___ Records shown

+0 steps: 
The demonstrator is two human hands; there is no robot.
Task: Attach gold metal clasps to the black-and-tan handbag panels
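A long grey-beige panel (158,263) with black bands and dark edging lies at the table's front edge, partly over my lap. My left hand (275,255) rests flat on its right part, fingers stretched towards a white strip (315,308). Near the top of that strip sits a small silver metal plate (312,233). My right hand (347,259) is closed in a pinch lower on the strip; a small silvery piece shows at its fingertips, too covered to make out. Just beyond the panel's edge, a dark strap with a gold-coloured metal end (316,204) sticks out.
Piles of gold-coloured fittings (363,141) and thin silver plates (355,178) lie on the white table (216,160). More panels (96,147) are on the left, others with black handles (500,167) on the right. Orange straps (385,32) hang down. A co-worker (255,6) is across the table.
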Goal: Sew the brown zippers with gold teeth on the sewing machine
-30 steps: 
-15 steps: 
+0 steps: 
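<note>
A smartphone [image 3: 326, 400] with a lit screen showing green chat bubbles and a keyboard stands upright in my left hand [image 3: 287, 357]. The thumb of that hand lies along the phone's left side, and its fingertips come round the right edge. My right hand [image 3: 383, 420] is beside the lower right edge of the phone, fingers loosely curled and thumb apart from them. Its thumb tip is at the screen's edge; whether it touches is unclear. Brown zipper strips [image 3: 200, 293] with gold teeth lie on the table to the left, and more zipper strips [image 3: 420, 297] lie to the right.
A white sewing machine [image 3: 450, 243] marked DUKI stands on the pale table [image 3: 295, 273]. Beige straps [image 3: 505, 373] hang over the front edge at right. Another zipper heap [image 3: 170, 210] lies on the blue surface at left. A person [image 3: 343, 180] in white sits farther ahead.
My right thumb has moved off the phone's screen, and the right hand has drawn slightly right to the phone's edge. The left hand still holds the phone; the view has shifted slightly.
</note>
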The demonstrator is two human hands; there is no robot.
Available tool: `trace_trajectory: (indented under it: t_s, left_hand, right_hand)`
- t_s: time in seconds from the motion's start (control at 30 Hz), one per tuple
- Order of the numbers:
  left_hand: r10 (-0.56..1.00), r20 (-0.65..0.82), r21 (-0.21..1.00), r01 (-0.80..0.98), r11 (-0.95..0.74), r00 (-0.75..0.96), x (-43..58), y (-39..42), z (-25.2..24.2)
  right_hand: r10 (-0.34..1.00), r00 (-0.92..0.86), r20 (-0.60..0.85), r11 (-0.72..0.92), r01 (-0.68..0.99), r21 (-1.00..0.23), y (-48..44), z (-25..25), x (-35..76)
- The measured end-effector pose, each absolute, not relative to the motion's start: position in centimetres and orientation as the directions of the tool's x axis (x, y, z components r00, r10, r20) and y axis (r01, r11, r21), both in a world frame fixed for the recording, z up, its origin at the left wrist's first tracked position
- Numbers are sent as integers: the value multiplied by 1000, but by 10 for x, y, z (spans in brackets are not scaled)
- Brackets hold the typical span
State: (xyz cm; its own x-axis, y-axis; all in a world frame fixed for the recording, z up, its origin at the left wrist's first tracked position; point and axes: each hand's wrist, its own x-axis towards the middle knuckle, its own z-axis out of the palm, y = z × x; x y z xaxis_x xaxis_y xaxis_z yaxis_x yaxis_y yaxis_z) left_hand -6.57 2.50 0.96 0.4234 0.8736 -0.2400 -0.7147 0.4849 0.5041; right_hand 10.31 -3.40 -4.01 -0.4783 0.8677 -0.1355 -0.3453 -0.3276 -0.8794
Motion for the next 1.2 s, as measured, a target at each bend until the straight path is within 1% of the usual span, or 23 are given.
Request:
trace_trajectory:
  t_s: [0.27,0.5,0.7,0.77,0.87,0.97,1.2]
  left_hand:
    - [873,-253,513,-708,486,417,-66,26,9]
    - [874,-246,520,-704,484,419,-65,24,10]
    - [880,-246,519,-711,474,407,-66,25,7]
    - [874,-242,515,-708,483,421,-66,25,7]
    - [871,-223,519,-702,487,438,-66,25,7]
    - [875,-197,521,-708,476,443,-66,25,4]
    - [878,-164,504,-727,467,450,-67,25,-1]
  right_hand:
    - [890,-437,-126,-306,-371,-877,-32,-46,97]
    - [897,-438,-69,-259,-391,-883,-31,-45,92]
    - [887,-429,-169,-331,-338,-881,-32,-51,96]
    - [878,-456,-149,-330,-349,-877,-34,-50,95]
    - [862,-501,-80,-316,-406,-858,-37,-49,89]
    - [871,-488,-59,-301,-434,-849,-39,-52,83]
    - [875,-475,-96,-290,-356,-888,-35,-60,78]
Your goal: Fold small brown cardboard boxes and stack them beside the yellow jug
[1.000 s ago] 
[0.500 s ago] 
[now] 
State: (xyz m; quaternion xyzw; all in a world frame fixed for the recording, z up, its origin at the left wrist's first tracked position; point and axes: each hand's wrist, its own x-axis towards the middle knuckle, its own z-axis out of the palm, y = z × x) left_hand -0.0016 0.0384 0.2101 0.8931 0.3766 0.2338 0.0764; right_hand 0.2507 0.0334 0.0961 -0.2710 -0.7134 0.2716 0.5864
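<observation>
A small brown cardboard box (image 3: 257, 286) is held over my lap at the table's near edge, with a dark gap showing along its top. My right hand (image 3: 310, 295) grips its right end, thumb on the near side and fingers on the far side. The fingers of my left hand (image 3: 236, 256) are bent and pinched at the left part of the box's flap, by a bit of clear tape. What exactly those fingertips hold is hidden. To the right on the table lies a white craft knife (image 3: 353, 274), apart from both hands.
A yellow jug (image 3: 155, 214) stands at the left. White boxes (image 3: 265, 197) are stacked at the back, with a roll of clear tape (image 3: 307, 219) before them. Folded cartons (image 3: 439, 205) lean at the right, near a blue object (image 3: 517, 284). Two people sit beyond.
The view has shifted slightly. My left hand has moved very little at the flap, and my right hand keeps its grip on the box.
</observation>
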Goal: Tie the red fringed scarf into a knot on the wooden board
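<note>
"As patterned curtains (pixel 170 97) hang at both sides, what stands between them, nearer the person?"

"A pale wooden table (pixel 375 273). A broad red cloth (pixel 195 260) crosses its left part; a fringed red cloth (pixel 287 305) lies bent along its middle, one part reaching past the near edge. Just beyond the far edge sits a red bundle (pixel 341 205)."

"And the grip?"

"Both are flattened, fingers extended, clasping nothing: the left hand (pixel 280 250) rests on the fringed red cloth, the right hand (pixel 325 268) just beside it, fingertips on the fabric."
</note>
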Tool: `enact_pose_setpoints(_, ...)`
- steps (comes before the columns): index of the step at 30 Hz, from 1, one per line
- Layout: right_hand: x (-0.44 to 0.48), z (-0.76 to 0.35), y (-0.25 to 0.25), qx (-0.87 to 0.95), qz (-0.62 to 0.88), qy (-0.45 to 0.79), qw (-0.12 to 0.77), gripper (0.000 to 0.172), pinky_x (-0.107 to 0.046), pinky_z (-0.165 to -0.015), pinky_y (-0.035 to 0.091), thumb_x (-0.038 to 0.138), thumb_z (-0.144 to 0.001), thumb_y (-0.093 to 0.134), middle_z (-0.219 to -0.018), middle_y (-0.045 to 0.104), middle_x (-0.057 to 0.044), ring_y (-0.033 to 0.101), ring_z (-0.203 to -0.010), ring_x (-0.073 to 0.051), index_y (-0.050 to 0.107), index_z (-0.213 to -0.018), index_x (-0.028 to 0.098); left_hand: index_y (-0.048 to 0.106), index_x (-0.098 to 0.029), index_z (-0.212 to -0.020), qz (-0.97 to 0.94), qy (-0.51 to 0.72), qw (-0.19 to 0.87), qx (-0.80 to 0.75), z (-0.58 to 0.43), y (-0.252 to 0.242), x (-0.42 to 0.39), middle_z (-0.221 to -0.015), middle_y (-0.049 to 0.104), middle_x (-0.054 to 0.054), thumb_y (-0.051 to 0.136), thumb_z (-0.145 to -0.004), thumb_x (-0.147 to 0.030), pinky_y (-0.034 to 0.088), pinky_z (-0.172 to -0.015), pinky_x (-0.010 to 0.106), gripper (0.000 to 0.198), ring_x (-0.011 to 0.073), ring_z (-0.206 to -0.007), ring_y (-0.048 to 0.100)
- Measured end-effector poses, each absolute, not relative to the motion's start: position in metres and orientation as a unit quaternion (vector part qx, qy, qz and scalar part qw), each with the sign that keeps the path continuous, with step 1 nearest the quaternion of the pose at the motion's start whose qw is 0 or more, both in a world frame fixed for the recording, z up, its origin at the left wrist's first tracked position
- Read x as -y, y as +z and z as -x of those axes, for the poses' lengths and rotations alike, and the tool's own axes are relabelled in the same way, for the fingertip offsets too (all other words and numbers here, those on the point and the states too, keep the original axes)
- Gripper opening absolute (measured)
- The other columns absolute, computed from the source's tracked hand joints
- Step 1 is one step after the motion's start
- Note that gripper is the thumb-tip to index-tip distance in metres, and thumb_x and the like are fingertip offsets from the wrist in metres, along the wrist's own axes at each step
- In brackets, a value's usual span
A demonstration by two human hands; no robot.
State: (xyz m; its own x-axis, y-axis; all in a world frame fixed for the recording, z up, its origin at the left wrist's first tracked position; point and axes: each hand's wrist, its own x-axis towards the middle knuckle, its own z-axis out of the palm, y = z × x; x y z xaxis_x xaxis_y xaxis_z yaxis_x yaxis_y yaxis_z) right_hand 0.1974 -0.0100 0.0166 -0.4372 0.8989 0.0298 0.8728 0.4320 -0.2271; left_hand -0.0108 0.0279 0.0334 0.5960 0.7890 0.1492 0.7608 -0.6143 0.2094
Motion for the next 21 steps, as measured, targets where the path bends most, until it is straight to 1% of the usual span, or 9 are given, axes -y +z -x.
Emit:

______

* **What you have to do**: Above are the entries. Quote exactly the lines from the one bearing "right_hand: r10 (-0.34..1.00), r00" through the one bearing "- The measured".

* **Response to this exercise**:
  right_hand: r10 (-0.34..1.00), r00 (-0.92..0.86), r20 (-0.60..0.85), r11 (-0.72..0.92), r01 (-0.68..0.99), r21 (-1.00..0.23), y (-48..44), z (-25..25), x (-35..76)
- The measured end-effector pose, each absolute, not relative to the motion's start: position in centimetres and orientation as the directions of the tool's x axis (x, y, z components r00, r10, r20) and y axis (r01, r11, r21), both in a world frame fixed for the recording, z up, its origin at the left wrist's first tracked position

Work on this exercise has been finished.